Hunter dropped into the chair opposite her, the leather creaking under his weight. “When I was much younger.” He leaned forward, elbows on his knees, bringing with him the scent of smoke and something darker—the snowy outdoors maybe, or just him. “Ash taught me. Then I taught Stone.”

The admission cracked something open between them. Hunter, volatile and brutal, had once been a boy struggling with foreign words just like her.

“Could you teach—” Her words cut off, the request escaping before she could stop it. A blush crept down her throat. “Never mind.”

His dark eyes flickered with surprise, then consideration. He dragged his chair closer, one massive thigh brushing the edge of her seat where her bare knee showed from under her short dress. Recalling that Ash was the last one to touch her and what Hunter had said about her coming to him fresh, she self-consciously tried to cross her legs.

He noticed her posture shift and studied her for a moment, either trying to understand why her position turned from open to closed off, or he already knew.

Her heartbeat doubled as nervous energy rushed through her. “I’m sure you have more important things to do.”

He turned the page, ignoring her objection as he pointed to a passage. Small scars marked his knuckles, and his nails were clean and cut to the quick. Heat radiated from him like a furnace as he leaned down, his warm breath causing the small hairs at the back of her neck to rise.

“The alphabet first.” His voice rumbled differently when he wasn’t angry, deeper, richer, like aged bourbon. He dragged his finger over the foreign letters. “This letter,” his finger pointed to a symbol that looked like a backwards R, “makes the ‘ya’ sound. Like the end of ‘??????.’”

“Rossiya,” she attempted the unfamiliar sounds, each syllable clumsy on her tongue.

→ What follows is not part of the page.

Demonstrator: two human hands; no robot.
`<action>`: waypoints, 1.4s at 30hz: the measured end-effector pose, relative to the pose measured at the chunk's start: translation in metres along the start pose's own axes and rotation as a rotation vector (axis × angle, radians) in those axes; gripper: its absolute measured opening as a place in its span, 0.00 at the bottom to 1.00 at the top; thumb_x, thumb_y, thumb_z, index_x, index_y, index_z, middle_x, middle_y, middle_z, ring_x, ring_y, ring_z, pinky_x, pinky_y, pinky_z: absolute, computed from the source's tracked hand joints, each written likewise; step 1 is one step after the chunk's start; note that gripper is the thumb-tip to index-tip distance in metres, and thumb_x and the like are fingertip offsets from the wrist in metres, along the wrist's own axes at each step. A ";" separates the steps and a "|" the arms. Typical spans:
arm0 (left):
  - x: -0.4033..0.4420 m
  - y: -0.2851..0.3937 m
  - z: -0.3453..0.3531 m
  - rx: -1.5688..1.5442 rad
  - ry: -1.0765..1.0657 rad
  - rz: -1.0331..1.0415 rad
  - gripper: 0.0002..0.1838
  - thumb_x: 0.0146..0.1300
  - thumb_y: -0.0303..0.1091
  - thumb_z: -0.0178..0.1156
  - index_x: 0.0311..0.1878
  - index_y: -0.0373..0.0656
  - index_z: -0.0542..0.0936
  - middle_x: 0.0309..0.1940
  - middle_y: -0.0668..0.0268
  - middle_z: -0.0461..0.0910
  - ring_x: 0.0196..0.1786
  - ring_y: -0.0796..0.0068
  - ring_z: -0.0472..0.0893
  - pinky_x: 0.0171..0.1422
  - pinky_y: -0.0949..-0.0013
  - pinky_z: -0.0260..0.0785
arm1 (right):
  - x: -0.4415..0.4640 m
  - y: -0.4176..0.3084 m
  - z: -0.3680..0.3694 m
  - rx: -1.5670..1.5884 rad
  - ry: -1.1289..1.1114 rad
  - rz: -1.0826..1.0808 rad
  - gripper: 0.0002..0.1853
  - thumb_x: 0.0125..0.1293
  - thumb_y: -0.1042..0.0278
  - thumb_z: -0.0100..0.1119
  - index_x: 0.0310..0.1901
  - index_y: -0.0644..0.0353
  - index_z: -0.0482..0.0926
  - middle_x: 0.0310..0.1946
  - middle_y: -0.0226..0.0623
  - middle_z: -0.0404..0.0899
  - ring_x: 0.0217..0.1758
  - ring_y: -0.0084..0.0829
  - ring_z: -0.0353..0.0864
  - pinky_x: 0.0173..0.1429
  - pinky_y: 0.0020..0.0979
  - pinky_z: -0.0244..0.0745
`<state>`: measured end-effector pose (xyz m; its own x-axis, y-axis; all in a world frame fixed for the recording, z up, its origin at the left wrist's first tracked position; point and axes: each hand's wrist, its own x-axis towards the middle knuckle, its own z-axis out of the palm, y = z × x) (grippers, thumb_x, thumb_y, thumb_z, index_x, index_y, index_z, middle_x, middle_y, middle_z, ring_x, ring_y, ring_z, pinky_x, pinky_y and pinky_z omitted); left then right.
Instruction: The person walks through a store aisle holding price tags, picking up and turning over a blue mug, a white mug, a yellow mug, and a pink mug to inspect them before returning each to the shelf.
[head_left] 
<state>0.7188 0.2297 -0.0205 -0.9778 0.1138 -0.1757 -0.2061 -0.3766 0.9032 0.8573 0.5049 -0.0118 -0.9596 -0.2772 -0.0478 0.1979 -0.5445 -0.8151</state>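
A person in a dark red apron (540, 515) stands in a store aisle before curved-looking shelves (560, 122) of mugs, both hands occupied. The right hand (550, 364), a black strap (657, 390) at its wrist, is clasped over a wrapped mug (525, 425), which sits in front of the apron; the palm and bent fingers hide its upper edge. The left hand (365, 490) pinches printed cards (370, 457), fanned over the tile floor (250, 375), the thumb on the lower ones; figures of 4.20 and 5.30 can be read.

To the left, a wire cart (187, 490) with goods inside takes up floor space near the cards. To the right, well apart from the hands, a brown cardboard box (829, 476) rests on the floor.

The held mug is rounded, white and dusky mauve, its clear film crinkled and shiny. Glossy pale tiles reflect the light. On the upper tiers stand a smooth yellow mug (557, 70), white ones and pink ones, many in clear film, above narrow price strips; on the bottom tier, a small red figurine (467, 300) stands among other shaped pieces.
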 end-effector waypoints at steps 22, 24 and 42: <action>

“No.” He moved closer, and lifted her fingers to his lips, the scruff of his hard jaw sending shivers down her legs. “Roll the R.” He demonstrated, the heat of his breath heating the palm of her hand. “Feel it here.” Without warning, his fingers pressed lightly against her throat, right where the sound should vibrate.

Her mind leapt to memories of him choking her, and she wondered how this could be the same man. Her pulse hammered against his fingertips.